Think before you click. Know who's on the other side of that instant message. What you say or do in cyberspace stays in cyberspace - for many to see, steal and use against you or your government.
The Internet, said former national intelligence director Michael McConnell, "is the soft underbelly" of the U.S. today. Speaking at a new cybersecurity exhibit at the International Spy Museum in Washington, McConnell said the Internet has "introduced a level of vulnerability that is unprecedented."
The Pentagon's computer systems are probed 360 million times a day, and one prominent power company has acknowledged that its networks see up to 70,000 scans a day, according to cybersecurity expert James Lewis.
For the most part, those probes of government and critical infrastructure networks are benign. Many, said McConnell, are a nuisance and some are crimes. But the most dangerous are probes aimed at espionage or tampering with or destroying data.
The attackers could be terrorists aiming at the U.S. culture and economy, or nation-states looking to insert malicious computer code into the electrical grid that could be activated weeks or years from now.
"We are the fat kid in the race," said Lewis. "We are the biggest target, we have the most to steal, and everybody wants to get us."
And if, for example, the U.S. gets into a conflict with China over Taiwan, "expect the lights to go out," he said.
The exhibit at the Spy Museum - "Weapons of Mass Disruption" - tries to bring that threat to life.
A network of neon lights zigzags across the ceiling. Along the walls computer screens light up with harrowing headlines outlining the country's digital dependence. Drinking water, sewer systems, phone lines, banks, air traffic, government systems, all depend on the electric grid, and losing them for weeks would plunge the country into the 1800s.
Suddenly, the lights go out and the room is plunged into silent darkness.
Seconds later as the sound system crackles, a video ticks off a pretend crisis: no food, no water, system shutdown.
That faux threat has become a prime concern for the government, but fully protecting the grid and other critical computer systems are problems still waiting a solution.
Federal agencies, including the Pentagon and the Department of Homeland Security, are pouring more money into hiring computer experts and protecting their networks.
But there are persistent questions about how to ensure that Internet traffic is safe without violating personal privacy.
One answer, experts said last week, is to begin a broader public dialogue about cybersecurity, making people more aware of the risks and how individuals can do their part at home and at work.

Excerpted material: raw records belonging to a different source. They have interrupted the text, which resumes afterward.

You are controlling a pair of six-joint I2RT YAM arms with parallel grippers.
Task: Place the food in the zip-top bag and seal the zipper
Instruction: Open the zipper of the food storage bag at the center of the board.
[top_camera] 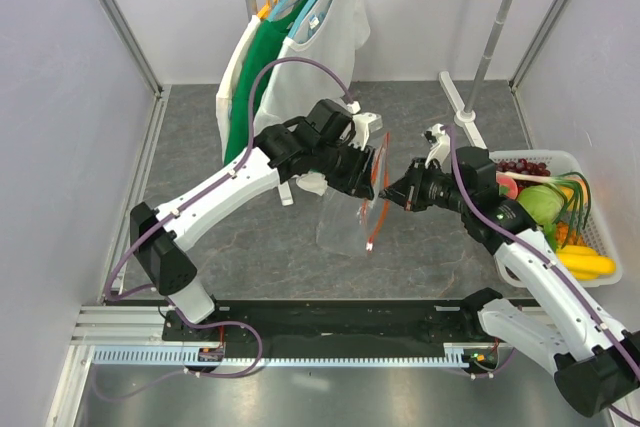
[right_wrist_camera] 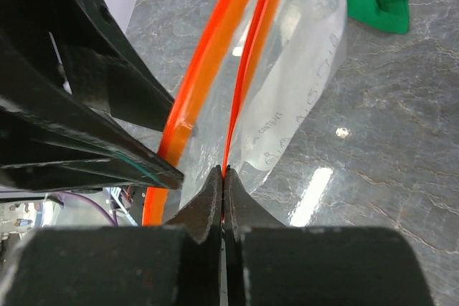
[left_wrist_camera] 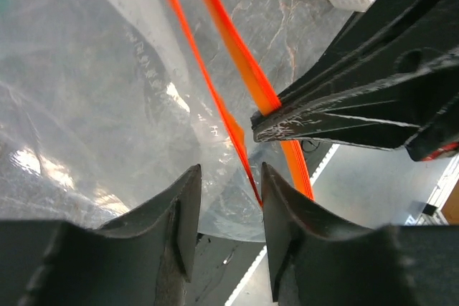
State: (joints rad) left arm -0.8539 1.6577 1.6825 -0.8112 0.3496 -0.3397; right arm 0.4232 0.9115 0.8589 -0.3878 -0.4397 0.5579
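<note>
While aloft, zipper (right_wrist_camera: 204, 69) in right end effector (right_wrist_camera: 224, 177).

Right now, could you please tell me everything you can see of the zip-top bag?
The zip-top bag is clear, floppy plastic, hanging over the table, nothing visible inside. Its red-orange zipper strips are parted, so the mouth is open. The right end effector pinches one strip; the other runs by the left end effector.

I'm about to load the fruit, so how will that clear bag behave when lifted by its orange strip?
Likely floppy: the zip-top bag hangs creased and sagging below the right gripper pinching its zipper. Probably light, since that small pinch on the strip seems to hold it up. Its glossy film may be slippery.
</note>
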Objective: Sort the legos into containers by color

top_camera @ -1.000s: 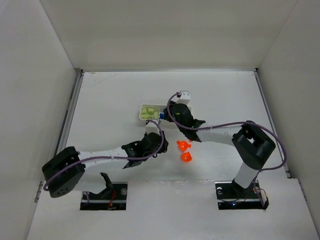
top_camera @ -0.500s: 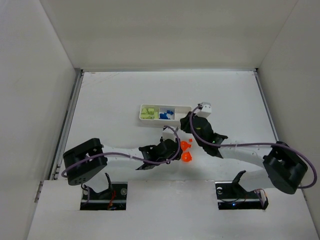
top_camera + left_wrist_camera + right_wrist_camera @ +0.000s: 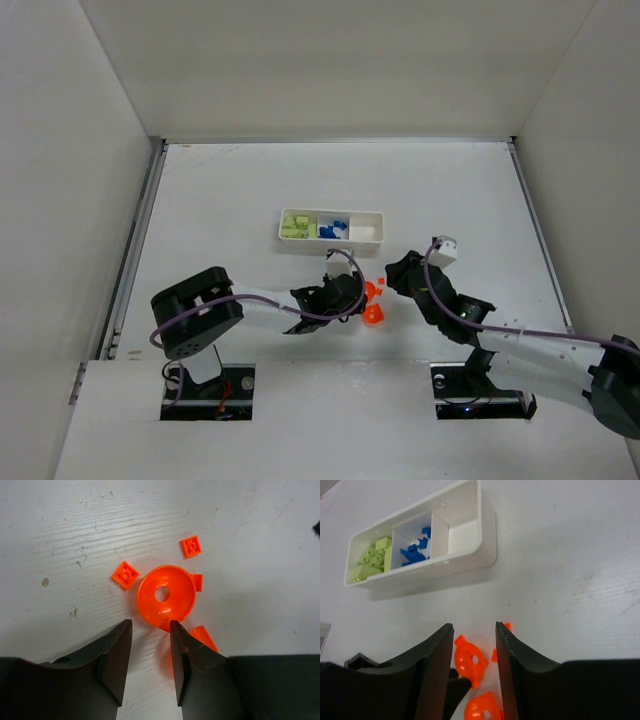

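Left claw (image 3: 149,632) apart, empty, at orange dish (image 3: 167,597) rim; closing off-centre could flick it. Right claw (image 3: 474,632) apart, empty.

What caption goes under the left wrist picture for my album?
Open left jaws at an orange round dish, small orange legos around it.

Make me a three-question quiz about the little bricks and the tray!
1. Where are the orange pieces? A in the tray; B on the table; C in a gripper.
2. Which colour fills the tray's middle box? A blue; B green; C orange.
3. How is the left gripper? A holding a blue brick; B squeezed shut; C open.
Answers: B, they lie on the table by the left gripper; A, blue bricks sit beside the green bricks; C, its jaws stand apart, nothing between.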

Some will find it easier than others.
Much of the younger generation has grown up online and are more likely to know about secure passwords, antivirus software and dangerous spam e-mails that look to steal identities, bank accounts and government secrets.
Older people moved into the digital universe as it began to evolve and most have not grown up thinking about how to protect themselves online.
"Detection and prevention are fast, but crime is still faster," said Phil Reitinger, director of the National Cybersecurity Center. The key, he said, "is to make sure that we're all getting the word out about not only the seriousness of the threat, but the fairly simple steps that people can take to help secure their systems and their lives and families from the threats that are out there."
In the computer world, "wash your hands" is less about tossing your keyboard into the dishwasher - although some have tried – and more about exercising caution.
Those steps include:
-using antivirus software, spam filters, parental controls and firewalls.
-regularly backing up important files to external computer drives.
-thinking twice before sending information over the Internet, particularly when using wireless or unsecured public networks.